En cualquier deporte, y ciertamente en la vida pública, el manager que abandona a su equipo en el momento de la derrota no es recordado por su astucia, sino por su falta de honor y compromiso. Ese marcador de 16-0 no se le puede cargar a los candidatos locales que pusieron la cara, ni a los militantes de a pie que caminaron las calles bajo el inclemente sol coahuilense. Ese fracaso colosal, esa paliza sin precedentes, va directamente a la cuenta personal, al historial y a la reputación de Andrés López Beltrán y de la dirigencia nacional encabezada por figuras como Luisa María Alcalde. Fueron ellos quienes diseñaron la estrategia, fueron ellos quienes impusieron a los candidatos, y fueron ellos quienes, en un acto de supervivencia egoísta, huyeron despavoridos cuando sintieron el agua en el cuello.

Este episodio en Coahuila trasciende lo local y se convierte en una radiografía del momento actual de la Cuarta Transformación. Muestra un partido que, embriagado por sus triunfos pasados y sostenido por la inercia del caudillismo de su fundador, ha comenzado a mostrar grietas estructurales severas. Muestra una falta de cuadros dirigentes dispuestos a asumir la responsabilidad en la adversidad.
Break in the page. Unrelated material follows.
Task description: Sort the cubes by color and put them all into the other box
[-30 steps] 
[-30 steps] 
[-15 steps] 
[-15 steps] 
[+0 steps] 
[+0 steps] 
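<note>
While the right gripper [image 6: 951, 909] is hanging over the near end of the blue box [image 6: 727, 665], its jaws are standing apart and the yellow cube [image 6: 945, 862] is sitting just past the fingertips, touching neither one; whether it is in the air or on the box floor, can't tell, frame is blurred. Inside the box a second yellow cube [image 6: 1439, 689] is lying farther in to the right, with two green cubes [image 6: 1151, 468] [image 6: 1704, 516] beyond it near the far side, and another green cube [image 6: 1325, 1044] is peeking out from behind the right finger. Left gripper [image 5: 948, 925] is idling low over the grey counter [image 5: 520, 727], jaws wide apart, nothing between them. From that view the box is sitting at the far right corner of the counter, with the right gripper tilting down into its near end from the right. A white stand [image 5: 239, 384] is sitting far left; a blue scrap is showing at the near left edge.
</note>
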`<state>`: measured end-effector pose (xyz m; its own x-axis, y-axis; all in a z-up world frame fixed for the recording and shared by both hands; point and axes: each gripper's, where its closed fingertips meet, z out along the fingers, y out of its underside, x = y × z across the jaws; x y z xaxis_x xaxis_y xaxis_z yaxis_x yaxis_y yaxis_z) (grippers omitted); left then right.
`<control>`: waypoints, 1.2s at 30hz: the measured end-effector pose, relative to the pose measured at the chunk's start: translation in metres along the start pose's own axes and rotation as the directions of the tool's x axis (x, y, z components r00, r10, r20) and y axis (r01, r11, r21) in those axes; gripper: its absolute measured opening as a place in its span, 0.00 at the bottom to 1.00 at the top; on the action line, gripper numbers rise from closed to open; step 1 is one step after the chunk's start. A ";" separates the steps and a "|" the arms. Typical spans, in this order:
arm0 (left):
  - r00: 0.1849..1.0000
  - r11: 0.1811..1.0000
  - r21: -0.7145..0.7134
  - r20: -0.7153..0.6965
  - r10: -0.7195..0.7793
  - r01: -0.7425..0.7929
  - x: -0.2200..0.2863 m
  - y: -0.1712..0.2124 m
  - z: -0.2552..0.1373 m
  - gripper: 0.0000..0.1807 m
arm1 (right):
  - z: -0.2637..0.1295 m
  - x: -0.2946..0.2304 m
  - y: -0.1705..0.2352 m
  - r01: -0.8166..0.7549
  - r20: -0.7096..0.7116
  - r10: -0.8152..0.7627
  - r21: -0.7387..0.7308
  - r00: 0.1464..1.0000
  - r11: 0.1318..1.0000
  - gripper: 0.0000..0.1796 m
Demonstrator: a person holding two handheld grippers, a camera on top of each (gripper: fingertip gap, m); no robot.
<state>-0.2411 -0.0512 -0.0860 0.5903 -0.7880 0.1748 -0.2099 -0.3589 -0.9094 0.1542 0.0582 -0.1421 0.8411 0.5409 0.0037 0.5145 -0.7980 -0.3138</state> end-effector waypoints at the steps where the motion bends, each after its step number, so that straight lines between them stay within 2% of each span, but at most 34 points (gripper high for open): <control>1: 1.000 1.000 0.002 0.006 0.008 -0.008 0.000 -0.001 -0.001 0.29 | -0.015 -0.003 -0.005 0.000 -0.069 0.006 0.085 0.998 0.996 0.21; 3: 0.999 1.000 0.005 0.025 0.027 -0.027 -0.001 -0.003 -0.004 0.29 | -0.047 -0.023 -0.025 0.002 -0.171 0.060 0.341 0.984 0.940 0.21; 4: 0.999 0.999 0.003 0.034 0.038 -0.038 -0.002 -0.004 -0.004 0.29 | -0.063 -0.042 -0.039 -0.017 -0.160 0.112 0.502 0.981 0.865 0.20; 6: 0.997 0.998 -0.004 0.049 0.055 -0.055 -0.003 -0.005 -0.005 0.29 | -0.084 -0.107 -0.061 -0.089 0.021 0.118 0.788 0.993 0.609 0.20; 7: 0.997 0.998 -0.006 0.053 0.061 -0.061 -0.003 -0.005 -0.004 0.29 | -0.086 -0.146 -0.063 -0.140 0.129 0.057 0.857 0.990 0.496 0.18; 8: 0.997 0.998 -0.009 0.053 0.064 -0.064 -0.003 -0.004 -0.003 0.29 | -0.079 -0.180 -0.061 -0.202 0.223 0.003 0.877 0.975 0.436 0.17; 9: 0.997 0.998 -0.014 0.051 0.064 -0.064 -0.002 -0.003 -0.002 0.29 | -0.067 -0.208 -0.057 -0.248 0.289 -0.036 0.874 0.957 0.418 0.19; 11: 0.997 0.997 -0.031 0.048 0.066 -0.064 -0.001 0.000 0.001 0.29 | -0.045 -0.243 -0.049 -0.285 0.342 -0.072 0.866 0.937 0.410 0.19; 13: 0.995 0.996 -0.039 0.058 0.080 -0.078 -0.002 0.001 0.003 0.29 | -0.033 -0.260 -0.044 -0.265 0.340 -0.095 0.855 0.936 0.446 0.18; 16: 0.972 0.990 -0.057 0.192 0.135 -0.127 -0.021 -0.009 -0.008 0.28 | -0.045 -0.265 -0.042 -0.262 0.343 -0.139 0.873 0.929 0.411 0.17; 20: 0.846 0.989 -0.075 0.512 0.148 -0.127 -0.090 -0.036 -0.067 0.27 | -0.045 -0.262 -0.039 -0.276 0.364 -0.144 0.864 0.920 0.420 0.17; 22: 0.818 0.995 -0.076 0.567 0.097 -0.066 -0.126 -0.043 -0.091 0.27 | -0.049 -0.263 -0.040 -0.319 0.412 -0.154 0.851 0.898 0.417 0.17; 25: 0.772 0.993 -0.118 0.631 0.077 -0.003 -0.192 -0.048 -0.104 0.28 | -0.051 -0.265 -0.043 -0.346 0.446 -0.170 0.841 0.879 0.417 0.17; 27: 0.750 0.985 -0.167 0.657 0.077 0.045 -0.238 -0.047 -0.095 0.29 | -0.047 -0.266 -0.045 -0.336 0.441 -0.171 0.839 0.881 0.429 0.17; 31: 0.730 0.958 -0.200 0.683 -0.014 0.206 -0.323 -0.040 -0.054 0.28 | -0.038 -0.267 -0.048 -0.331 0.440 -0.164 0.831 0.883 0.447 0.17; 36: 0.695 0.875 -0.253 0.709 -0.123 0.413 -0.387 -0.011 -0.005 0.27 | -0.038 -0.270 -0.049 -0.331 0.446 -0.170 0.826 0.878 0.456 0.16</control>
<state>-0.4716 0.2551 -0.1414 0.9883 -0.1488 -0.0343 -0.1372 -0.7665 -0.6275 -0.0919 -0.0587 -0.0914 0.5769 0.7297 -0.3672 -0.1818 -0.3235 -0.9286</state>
La actitud de “Andy” López Beltrán envía un mensaje desolador a las bases de Morena: si las cosas van bien, el mérito es de la cúpula dorada; si las cosas van mal, la cúpula desaparece y abandona a la militancia a su suerte.

Mientras tanto, en la capital del país, la presidenta sigue lidiando con el control de daños de una inminente crisis de seguridad y relaciones públicas de cara al Mundial de Fútbol. La ironía es poesía pura y cruel: un gobierno que exige lealtad ciega y que se presenta como una fortaleza inexpugnable, se encuentra hoy arrinconado internacionalmente por el fantasma de las protestas (que ellos mismos legitimaron en el pasado) y humillado internamente por una derrota electoral de la que sus “genios” estrategas huyeron cobardemente.